Setiap negara-negara yang disebutkan tersebut memiliki keunggulan dan peran utama dalam perancangan kendaraan listrik yang berbeda. Untuk itu, demi menciptakan satu kendaraan listrik, dibutuhkan supply chain logistik yang mampu menghubungkan satu negara dengan negara lainnya.
Hal ini menjadi tantangan bagi supply chain logistik untuk mampu bekerja cepat dan aman. Di sisi lain, hal ini juga menjadi kesempatan untuk terlibat dalam mega proyek yang menguntungkan bagi bisnis Anda.
Komponen Kendaraan yang Berisiko
Setelah terbiasa mengangkut komponen-komponen dalam kendaraan konvensional seperti accu, bahan bakar, pelumas, dan sebagainya. Para pegiat supply chain logistik kini harus mulai beradaptasi dengan komponen-komponen baru kendaraan listrik.
Beberapa komponen seperti baterai, inverter, controller, auxiliary battery, DC converter, charger, dan lain-lain mungkin saja membutuhkan proteksi khusus agar aman sampai tujuan.
Pemilik supply chain logistik juga harus menganalisis potensi risiko apa saja yang mungkin terjadi selama proses distribusi berlangsung. Moda transportasi apa yang cocok digunakan, rute mana yang lebih aman, prediksi cuaca dan juga waktu keberangkatan.
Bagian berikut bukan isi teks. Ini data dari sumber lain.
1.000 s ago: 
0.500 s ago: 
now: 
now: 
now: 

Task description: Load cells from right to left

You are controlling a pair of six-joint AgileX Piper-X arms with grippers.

Semua informasi ini akan sangat berguna untuk memperlancar pengiriman.
Regulasi yang Masih Dikembangkan
Saat ini belum ada peraturan atau regulasi yang lengkap mengenai ketentuan pengiriman logistik untuk barang-barang yang akan menjadi cikal bakal kendaraan listrik.
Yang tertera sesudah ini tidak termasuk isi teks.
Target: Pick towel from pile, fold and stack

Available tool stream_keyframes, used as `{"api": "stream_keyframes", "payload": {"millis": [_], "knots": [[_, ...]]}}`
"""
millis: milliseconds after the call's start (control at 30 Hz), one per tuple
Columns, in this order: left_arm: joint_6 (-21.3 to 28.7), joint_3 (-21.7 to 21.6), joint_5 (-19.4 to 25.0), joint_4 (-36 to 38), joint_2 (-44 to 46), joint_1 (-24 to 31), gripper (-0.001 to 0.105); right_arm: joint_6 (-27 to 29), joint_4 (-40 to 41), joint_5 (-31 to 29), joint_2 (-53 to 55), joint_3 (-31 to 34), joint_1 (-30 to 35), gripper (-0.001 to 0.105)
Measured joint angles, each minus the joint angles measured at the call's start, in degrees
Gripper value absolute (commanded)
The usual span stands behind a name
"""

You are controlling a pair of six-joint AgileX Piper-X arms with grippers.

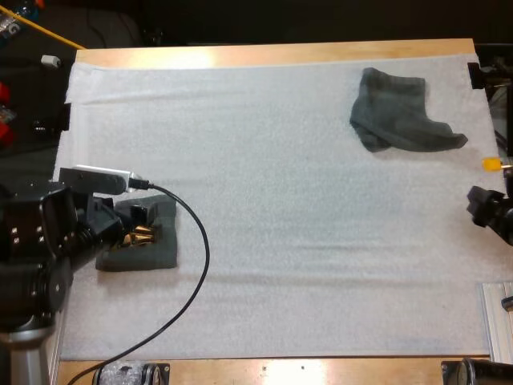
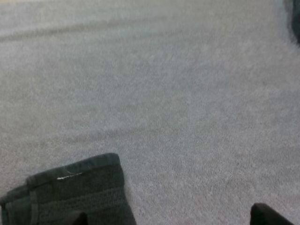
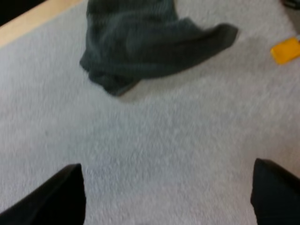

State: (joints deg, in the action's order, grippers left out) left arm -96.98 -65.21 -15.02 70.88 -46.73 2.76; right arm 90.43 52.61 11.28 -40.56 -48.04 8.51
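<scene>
L tool (image 1: 138,228) over folded towel (image 1: 158,253), crumpled towel (image 1: 399,114) apart

A: Any readable text, labels or numbers?
B: None legible.
A: Nothing on the cloth?
B: The folded towel (image 2: 89,192) has a small pale streak (image 2: 65,177) near its edge. Could be a tag or a thread, can't tell. Too small to make out any letters.

Bright, even light, with glare on the wooden table (image 1: 200,56).
</scene>
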Motion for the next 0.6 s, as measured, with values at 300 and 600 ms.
{"api": "stream_keyframes", "payload": {"millis": [300,600], "knots": [[0.0,0.2,0.1,0.9,7.2,-0.1,0.065,-0.8,-0.3,0.9,5.0,0.0,-1.3,0.071],[0.7,0.2,0.7,1.0,18.1,-0.1,0.065,4.7,0.4,0.9,15.5,0.0,-1.3,0.071]]}}
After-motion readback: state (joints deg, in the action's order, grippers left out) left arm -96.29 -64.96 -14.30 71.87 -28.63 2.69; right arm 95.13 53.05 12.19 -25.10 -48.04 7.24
Di Indonesia sendiri ada 7 peraturan yang terkait dengan mobil listrik, yaitu:
- Peraturan Presiden No. 55 Tahun 2019 tentang Percepatan Program Kendaraan Bermotor Listrik Berbasis Baterai
- Peraturan Pemerintah (PP) No. 73 Tahun 2019 tentang Barang Kena Pajak yang Tergolong Mewah Berupa Kendaraan Bermotor yang DIkenai Pajak Penjualan atas Barang Mewah
- Peraturan Menteri Perhubungan No. 45 Tahun 2020 tentang Kendaraan Tertentu dengan Menggunakan Penggerak Motor Listrik
- Peraturan Menteri ESDM No. Tahun 2020 tentang Penyediaan Infrastruktur Pengisian Listrik untuk Kendaraan Bermotor Berbasis Baterai
- Peraturan Menteri Dalam Negeri Nomor 8 Tahun 2020 tentang Penghitungan Dasar Pengenaan Pajak Kendaraan Bermotor Dan Bea Balik Nama Kendaraan Bermotor
- Pertama Permenperin Nomor 27 Tahun 2020 Tentang Spesifikasi, Peta Jalan Pengembangan, dan Ketentuan Penghitungan Nilai Tingkat Komponen Dalam Negeri Kendaraan Bermotor Listrik Berbasis Baterai.
- Regulasi kedua yakni Permenperin Nomor 28 Tahun 2020 Tentang Kendaraan Bermotor Listrik Berbasis Baterai Dalam Keadaan Terurai Lengkap dan Keadaan Terurai Tidak Lengkap
Namun dari ketujuh diantaranya belum ada yang membahas soal pendistribusian komponen kendaraan berlistrik. Masalah menjadi muncul saat barang yang dikirim mengalami kecacatan. Sebab ini artinya produsen akan dikenakan biaya tambahan untuk pengangkutan jarak darat dan udara.
Tantangan Tersendiri Bagi Indonesia
Bagi Indonesia, percepatan pembangunan kendaran listrik memang dilakukan agar mendapat segera menurunkan emisi fosil dari bahan bakar terdahulu.
Namun meskipun begitu, sayangnya dari sisi komponen kita belum sanggup dan masih mengandalkan importir. Sehingga di sini peran supply chain logistik menjadi penting.
Itulah tantangan supply chain logistik dalam pengiriman kendaraan listrik. Memilih pihak yang tepat dan aman diperlukan agar upaya normalisasi kendaraan listrik segera terwujud.